LIPUTAN.CO.ID, Jakarta – Komite III DPD RI melakukan finalisasi terhadap hasil pengawasan pelaksanaan Undang-Undang Nomor 20 Tahun 2003 tentang Sistem Pendidikan Nasional atau UU Sisdiknas.
Menurut Wakil Ketua Komite III DPD RI Abdul Hakim, salah satu bahasan dalam finalisasi itu adalah penerapan Sistem Zonasi dalam penyelenggaraan Penerimaan Peserta Didik Baru (PPDB).
Dalam rapat, Abdul Hakim mengatakan, pelaksanaan UU Sistem Pendidikan Nasional hendaknya mampu mewujudkan generasi emas Indonesia. Karena itu, pemerintah harus mewujudkan mandatory spending sebesar 20 persen yang dikhususkan untuk anggaran pendidikan.
Selain itu, pemerintah perlu menyelesaikan permasalahan tidak meratanya infrastruktur pendidikan di seluruh daerah, terutama di daerah 3T.
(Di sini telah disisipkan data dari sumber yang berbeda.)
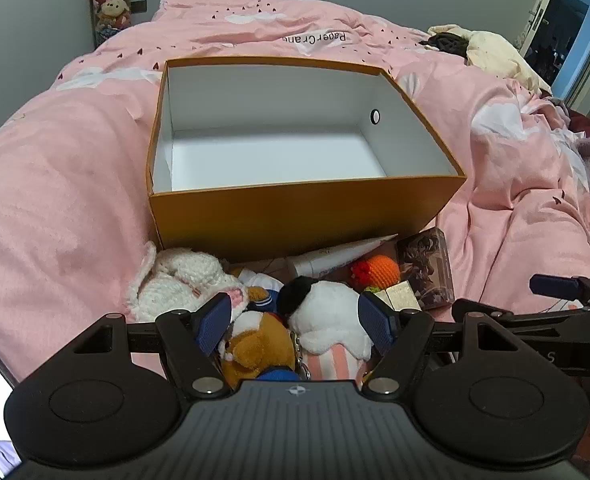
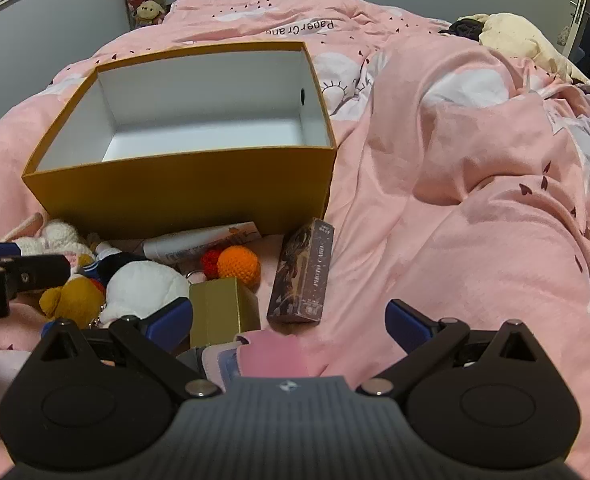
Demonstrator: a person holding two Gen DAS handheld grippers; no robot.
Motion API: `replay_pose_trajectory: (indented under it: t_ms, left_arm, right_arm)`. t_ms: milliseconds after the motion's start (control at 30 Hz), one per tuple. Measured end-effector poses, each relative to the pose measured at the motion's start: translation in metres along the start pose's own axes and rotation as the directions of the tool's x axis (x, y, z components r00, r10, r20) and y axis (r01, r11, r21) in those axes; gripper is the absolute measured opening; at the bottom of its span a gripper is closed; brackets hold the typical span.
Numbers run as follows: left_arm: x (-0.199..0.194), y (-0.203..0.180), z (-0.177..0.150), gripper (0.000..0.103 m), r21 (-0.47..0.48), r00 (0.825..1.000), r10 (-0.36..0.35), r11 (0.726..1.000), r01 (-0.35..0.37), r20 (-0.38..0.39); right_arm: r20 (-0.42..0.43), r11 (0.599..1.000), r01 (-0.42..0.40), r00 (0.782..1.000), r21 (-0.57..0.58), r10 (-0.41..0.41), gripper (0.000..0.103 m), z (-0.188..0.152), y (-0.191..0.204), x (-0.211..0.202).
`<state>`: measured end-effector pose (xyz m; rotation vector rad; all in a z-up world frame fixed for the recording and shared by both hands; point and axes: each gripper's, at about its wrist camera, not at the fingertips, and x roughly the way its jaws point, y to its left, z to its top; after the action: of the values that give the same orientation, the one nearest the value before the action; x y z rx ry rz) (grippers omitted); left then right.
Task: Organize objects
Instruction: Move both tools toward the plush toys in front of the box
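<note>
— Both grippers, how do they stand?
— The left gripper point(image 1: 294, 323) and right gripper point(image 2: 289, 326) have jaws apart, holding nothing.
— Where are the toys?
— White plush point(image 1: 331, 316), brown bear point(image 1: 257, 346) and orange ball point(image 1: 381, 270) lie just before the box point(image 1: 295, 216), on the pink blanket point(image 1: 55, 200).

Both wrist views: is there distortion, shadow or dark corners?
Left wrist view: fisheye bends the pink quilt; the orange cardboard box shadows the toys in front of it. Right wrist view: same bending, corners go black, focus stays sharp.
</note>
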<state>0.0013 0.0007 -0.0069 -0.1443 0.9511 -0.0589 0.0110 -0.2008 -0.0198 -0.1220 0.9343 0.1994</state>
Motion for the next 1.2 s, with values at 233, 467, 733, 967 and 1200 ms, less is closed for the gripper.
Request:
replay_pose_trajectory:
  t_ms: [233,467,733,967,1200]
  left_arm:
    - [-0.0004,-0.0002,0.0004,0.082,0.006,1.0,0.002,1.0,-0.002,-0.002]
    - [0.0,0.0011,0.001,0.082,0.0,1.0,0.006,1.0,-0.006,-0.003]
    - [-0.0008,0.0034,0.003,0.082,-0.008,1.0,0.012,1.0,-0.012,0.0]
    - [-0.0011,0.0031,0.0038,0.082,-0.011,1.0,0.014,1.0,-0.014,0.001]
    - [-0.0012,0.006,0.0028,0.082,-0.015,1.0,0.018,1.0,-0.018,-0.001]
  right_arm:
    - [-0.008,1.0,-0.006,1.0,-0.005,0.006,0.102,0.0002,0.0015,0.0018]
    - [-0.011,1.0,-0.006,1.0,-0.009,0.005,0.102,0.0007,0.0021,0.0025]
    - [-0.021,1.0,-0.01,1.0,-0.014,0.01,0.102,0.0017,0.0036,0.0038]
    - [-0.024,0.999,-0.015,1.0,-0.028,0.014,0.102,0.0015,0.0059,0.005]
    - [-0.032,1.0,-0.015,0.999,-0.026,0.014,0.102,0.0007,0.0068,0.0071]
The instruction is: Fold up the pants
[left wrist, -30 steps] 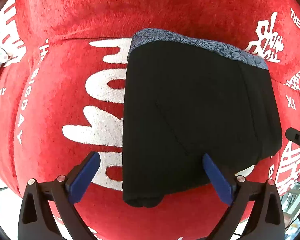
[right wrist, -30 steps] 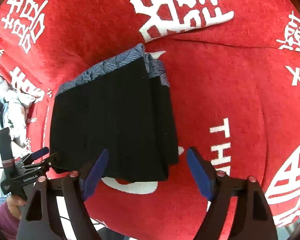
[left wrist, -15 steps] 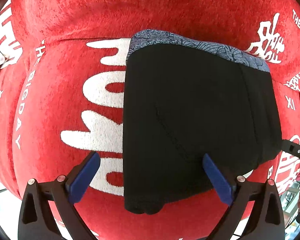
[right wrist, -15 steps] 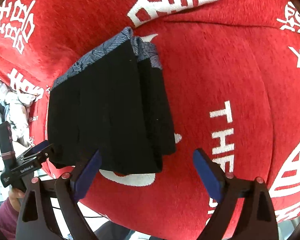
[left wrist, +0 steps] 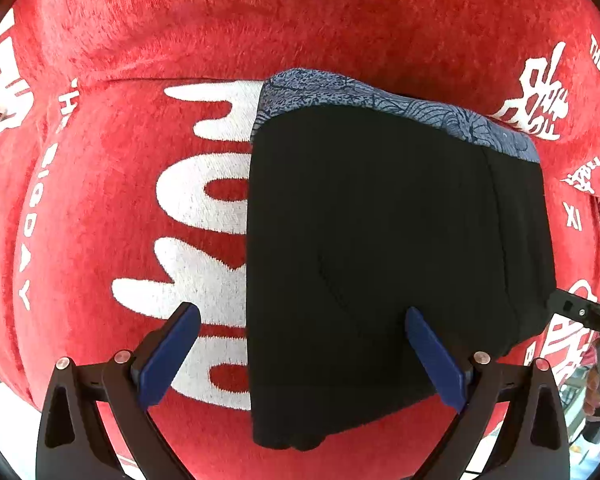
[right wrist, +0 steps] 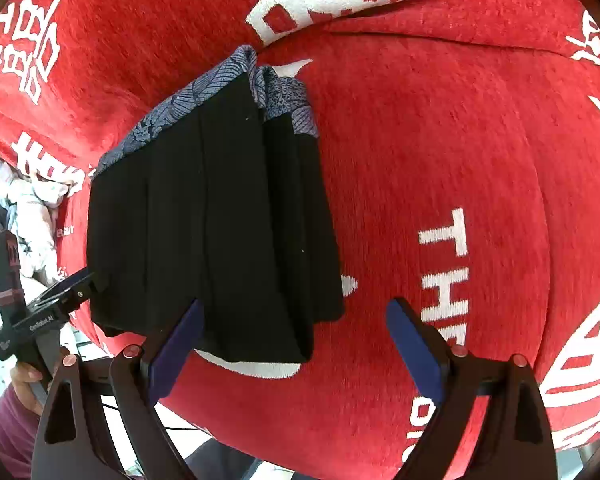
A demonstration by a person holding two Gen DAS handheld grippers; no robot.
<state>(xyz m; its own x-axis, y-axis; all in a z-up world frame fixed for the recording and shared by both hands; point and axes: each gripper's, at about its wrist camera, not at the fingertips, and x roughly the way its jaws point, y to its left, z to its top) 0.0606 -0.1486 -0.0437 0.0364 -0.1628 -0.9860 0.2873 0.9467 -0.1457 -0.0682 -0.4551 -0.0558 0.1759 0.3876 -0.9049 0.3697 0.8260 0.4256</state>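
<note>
Left wrist view looks down on the black pants with a blue-grey patterned waistband [left wrist: 396, 264], folded into a compact stacked rectangle on the red plush cloth with white lettering [left wrist: 100, 208]. The bundle lies near the cloth's near edge, waistband toward the far side and the folded end toward the camera. The left gripper [left wrist: 302, 354] hovers over the near end with its blue-padded jaws spread wide, holding nothing; one pad sits over the white lettering beside the bundle's left edge, the other over the black fabric.

From the right wrist view, the same pants [right wrist: 216, 216] show several layered folds along their right side. The right gripper [right wrist: 292, 344] is likewise wide open and empty, its left pad over the bundle's near right corner and its right pad over bare cloth. The other hand-held tool, gripped by a hand in a maroon sleeve [right wrist: 4, 432], reaches in at the bundle's near left corner.

The folding looks essentially finished, and this appears to be the release or final check. Any next move would call only for squaring the slightly uneven near edge, or lifting both tools clear without dragging the layers.
</note>
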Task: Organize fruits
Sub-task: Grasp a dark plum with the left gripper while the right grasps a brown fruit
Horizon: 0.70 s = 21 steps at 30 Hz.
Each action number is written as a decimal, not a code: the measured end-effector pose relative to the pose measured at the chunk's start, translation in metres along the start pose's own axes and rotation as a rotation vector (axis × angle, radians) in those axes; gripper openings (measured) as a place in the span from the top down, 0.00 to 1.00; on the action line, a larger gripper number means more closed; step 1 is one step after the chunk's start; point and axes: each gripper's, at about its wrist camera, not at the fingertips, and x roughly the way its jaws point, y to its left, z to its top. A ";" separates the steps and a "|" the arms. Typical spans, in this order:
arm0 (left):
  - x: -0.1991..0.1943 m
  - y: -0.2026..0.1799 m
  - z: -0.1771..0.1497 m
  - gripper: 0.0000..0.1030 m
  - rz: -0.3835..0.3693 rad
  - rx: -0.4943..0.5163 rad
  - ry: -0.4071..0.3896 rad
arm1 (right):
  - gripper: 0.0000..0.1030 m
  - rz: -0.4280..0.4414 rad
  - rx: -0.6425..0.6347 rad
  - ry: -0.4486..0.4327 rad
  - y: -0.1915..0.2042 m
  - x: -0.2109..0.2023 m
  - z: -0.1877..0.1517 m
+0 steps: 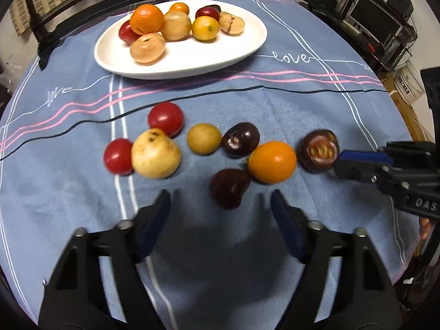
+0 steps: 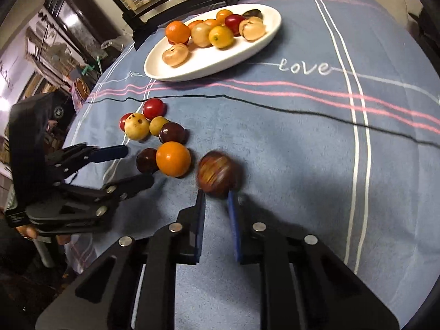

“Prinsipnya anak-anak harus mendapatkan kesempatan belajar di sekolah mana pun tanpa hambatan apa pun. Sehingga pemerataan dan kecukupan sarana dan prasarana serta peningkatan kualitas di seluruh level harus menjadi perhatian pemerintah,” kata Abdul Hakim, di Gedung DPD RI, Senayan, Jakarta, Selasa (17/9/2024).
Sedangkan Tenaga Ahli Komite III DPD RI Andri Kusmayadi mengungkap beberapa temuan dalam pelaksanaan PPDB. Pertama, soal presentase komposisi jalur penerimaan. Andri menilai, pengaturan persentase dalam PPDB yang mencakup sistem zonasi, afirmasi, perpindahan orang tua, serta jalur prestasi yang masih belum seimbang.
Selain itu, juga ditemukan komposisi jalur penerimaan, di mana persentase ketersediaan sekolah baik negeri atau pun swasta, dinilai masih kurang untuk menampung jumlah calon siswa.
“Konsep zonasi akan ideal jika jumlah sekolah dasar hingga menengah atas tidak terlalu jauh perbedaannya,” jelas Andri.
Andri melanjutkan, banyak daerah yang tidak tersedia sekolah di wilayahnya, terutama di daerah 3T. “Di daerah 3T akses terhadap sekolah sangat terbatas apalagi sekolah berkualitas, dan infrastruktur pendidikan di daerah ini masih sangat tertinggal,” ungkapnya.
Temuan keempat adalah paradigma sekolah unggulan yang dimiliki orang tua calon siswa. Paradigma ini membuat banyak orang tua khawatir anak mereka tidak dapat pendidikan terbaik jika harus mengikuti aturan zonasi.
“Akibatnya banyak orang tua yang memindahkan kartu keluarga mereka ke daerah dengan sekolah unggulan yang diinginkan,” ujarnya.
Andi juga menjelaskan, banyak orang tua dan calon siswa merasa kurang mendapat informasi mengenai pelaksanaan PPDB, mulai dari jadwal, persyaratan, dan prosedur PPDB. Hal ini membuat orang tua dan calon siswa kurang paham mengenai teknis pelaksanaan sistem zonasi dalam PPDB.
Dikatakannya, ada penyalahgunaan kewenangan dan praktik kecurangan PPDB, seperti jual beli kuota dan kuota khusus, pemindahan kartu keluarga agar lebih dekat dengan sekolah yang diinginkan, atau pun melakukan perubahan data rapor agar sesuai dengan persyaratan dalam PPDB.
“Pemerintah harus lebih meningkatkan pengawasan terhadap proses PPDB, baik dari pemerintah, institusi pendidikan, maupun masyarakat,” sarannya.